Repeat the listing exactly. Pictures stay out of your copy.

» **Supplied material**
::::::::

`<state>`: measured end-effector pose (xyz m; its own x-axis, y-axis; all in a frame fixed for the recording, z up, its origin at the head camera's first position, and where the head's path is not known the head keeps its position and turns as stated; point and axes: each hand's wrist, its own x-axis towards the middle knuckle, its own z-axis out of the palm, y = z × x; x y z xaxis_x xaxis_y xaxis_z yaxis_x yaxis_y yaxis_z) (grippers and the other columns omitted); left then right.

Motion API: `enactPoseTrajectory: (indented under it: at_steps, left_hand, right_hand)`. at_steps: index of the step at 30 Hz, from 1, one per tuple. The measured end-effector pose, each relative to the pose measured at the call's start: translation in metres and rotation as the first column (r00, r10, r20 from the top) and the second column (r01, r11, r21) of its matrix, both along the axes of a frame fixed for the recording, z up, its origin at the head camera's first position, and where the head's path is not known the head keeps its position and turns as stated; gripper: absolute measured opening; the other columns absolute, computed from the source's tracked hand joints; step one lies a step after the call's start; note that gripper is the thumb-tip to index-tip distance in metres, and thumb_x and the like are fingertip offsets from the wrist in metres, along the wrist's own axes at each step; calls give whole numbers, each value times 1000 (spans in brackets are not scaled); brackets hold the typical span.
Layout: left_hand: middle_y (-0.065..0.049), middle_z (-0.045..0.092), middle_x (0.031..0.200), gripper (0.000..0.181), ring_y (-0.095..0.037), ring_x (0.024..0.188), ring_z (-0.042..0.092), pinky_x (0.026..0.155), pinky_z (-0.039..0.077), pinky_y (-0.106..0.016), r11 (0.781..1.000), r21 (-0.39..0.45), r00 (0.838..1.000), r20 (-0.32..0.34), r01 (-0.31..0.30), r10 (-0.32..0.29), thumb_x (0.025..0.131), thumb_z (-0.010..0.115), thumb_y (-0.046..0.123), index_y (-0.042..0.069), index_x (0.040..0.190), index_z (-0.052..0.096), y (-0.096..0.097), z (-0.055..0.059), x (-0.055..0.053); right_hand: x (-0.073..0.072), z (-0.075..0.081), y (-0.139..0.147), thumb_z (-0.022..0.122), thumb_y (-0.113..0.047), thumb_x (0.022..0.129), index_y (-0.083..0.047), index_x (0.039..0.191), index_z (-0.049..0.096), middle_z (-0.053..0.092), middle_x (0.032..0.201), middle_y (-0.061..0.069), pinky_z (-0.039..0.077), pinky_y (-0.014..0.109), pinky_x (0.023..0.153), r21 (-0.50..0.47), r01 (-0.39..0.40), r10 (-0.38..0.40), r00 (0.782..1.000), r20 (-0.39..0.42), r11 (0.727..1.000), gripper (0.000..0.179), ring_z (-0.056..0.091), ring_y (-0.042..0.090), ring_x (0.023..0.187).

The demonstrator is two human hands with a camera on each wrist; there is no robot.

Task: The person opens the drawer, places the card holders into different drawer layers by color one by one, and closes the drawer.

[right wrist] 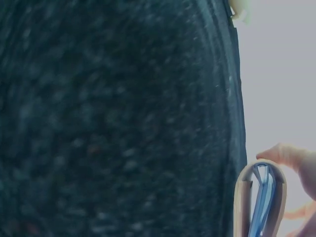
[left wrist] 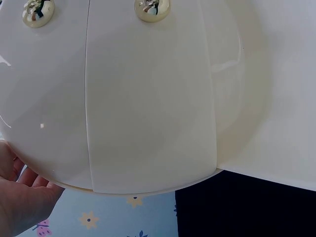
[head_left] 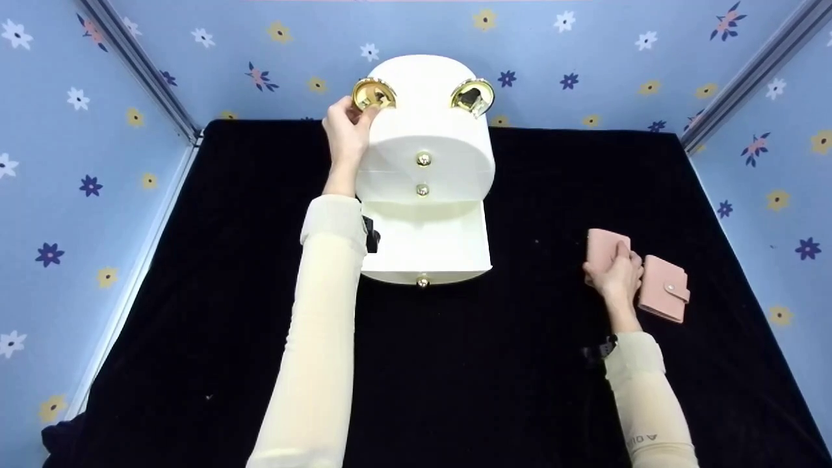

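Note:
A white drawer cabinet with round gold ears stands at the back, its lowest drawer pulled out and bare inside. My left hand holds the left gold ear, thumb at its lower rim. In the left wrist view, that hand shows at the cabinet's edge; the ear is out of sight. On the right, my right hand grips a pink card holder. Seen end-on in the right wrist view, the card holder has bluish clear sleeves between its covers, fingers along one side.
Just right of my right hand, a second pink card holder with a snap strap lies on the black cloth. Blue flowered panels wall the table at the back and sides. Small gold knobs mark the drawers.

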<state>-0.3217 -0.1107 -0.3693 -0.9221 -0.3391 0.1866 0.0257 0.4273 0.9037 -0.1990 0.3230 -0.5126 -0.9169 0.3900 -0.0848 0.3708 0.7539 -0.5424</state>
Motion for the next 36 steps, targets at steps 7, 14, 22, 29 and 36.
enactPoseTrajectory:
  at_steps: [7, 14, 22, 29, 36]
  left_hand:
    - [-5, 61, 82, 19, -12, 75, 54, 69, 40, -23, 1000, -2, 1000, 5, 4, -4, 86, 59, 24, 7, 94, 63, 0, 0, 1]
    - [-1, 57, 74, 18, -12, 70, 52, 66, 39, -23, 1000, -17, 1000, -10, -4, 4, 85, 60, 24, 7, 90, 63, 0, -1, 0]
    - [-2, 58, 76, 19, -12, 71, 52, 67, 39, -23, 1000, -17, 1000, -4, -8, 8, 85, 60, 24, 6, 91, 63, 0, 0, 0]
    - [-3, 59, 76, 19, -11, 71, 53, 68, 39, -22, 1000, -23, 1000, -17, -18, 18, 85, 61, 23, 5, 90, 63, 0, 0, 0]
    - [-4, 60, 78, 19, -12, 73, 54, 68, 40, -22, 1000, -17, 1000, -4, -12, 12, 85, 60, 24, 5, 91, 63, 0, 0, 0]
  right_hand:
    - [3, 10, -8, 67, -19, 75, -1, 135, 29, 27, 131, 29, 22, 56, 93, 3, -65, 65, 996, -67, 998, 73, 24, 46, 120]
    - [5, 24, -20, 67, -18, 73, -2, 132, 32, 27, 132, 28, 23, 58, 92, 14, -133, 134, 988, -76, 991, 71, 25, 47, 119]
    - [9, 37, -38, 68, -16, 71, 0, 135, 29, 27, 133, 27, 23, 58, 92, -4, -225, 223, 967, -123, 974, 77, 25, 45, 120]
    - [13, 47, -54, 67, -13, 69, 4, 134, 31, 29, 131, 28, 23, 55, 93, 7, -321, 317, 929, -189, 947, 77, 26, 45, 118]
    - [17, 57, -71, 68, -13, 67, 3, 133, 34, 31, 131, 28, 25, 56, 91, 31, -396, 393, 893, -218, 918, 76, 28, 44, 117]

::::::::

» **Answer box**
`<state>`: measured end-effector pose (xyz m; its own x-axis, y-axis; all in a frame fixed for the recording, z up, its origin at the head camera's first position, and where the head's path is not known the head keeps its position and turns as stated; point and axes: each hand's wrist, its own x-axis towards the middle knuckle, its own z-axis out of the palm, y = z × x; x y z xaxis_x xaxis_y xaxis_z yaxis_x yaxis_y yaxis_z) (grippers and the other columns omitted); left then right.

Motion API: `enactPoseTrajectory: (indented under it: at_steps, left_hand, right_hand)`. at_steps: index of the step at 30 Hz, from 1, one per tuple. The measured end-effector pose, each relative to the pose measured at the call's start: translation in metres and rotation as the first column (r00, r10, r20 from the top) and the second column (r01, r11, r21) of its matrix, both along the axes of a frame fixed for the recording, z up, its origin at the head camera's first position, and where the head's path is not known the head keeps its position and turns as stated; gripper: absolute measured opening; the other columns absolute, computed from the source's tracked hand joints; step one lies a step after the call's start; note that gripper is the thumb-tip to index-tip distance in metres, and thumb_x and the like are fingertip offsets from the wrist in metres, along the wrist's own axes at each step; calls give whole numbers, each value times 1000 (spans in brackets are not scaled); brackets hold the typical span.
Layout: left_hand: middle_y (-0.065..0.049), middle_z (-0.045..0.092), middle_x (0.031..0.200), gripper (0.000..0.181), ring_y (-0.095..0.037), ring_x (0.024..0.188), ring_z (-0.042..0.092), pinky_x (0.026..0.155), pinky_z (-0.039..0.077), pinky_y (-0.106..0.016), r11 (0.781..1.000), r21 (-0.39..0.45), r00 (0.838..1.000), r20 (-0.32..0.34), r01 (-0.31..0.30), r10 (-0.32..0.29), thumb_x (0.025..0.131), thumb_z (-0.010..0.115), thumb_y (-0.046..0.123), index_y (-0.042..0.069), index_x (0.040..0.190), index_z (-0.052..0.096), y (-0.096..0.097), z (-0.055..0.059), x (-0.055..0.053); right_hand: x (-0.073..0.072), z (-0.075..0.081), y (-0.139..0.147), thumb_z (-0.022..0.122), thumb_y (-0.113..0.047), thumb_x (0.022..0.129), index_y (-0.083..0.047), index_x (0.039..0.191), index_z (-0.049..0.096), middle_z (-0.053..0.092), middle_x (0.032..0.201), middle_y (-0.061..0.069), pinky_z (-0.039..0.077), pinky_y (-0.014..0.109), pinky_x (0.023..0.153), r21 (-0.50..0.47), r01 (-0.39..0.40), r10 (-0.38..0.40), r00 (0.782..1.000), r20 (-0.39..0.42), r11 (0.727..1.000), gripper (0.000..0.179), ring_z (-0.056..0.091), ring_y (-0.042..0.090), ring_x (0.023..0.187).

The demonstrator is two human hands with a camera on each wrist; there is no robot.

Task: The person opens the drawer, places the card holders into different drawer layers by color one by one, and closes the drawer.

[right wrist] 
[left wrist] 
[head_left] 

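Note:
A white drawer cabinet with round gold ears stands at the back, its lowest drawer pulled out and bare inside. My left hand holds the left gold ear, thumb at its lower rim. In the left wrist view, that hand shows at the cabinet's edge; the ear is out of sight. On the right, my right hand grips a pink card holder. Seen end-on in the right wrist view, the card holder has bluish clear sleeves between its covers, fingers along one side.
Just right of my right hand, a second pink card holder with a snap strap lies on the black cloth. Blue flowered panels wall the table at the back and sides. Small gold knobs mark the drawers.
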
<state>-0.3217 -0.1107 -0.3693 -0.9221 -0.3391 0.1866 0.0257 0.4273 0.9037 -0.1990 0.3230 -0.5126 -0.9169 0.3900 -0.0848 0.3708 0.7539 -0.5424</state>
Motion for the next 36 steps, targets at steps 7, 14, 22, 29 and 36.
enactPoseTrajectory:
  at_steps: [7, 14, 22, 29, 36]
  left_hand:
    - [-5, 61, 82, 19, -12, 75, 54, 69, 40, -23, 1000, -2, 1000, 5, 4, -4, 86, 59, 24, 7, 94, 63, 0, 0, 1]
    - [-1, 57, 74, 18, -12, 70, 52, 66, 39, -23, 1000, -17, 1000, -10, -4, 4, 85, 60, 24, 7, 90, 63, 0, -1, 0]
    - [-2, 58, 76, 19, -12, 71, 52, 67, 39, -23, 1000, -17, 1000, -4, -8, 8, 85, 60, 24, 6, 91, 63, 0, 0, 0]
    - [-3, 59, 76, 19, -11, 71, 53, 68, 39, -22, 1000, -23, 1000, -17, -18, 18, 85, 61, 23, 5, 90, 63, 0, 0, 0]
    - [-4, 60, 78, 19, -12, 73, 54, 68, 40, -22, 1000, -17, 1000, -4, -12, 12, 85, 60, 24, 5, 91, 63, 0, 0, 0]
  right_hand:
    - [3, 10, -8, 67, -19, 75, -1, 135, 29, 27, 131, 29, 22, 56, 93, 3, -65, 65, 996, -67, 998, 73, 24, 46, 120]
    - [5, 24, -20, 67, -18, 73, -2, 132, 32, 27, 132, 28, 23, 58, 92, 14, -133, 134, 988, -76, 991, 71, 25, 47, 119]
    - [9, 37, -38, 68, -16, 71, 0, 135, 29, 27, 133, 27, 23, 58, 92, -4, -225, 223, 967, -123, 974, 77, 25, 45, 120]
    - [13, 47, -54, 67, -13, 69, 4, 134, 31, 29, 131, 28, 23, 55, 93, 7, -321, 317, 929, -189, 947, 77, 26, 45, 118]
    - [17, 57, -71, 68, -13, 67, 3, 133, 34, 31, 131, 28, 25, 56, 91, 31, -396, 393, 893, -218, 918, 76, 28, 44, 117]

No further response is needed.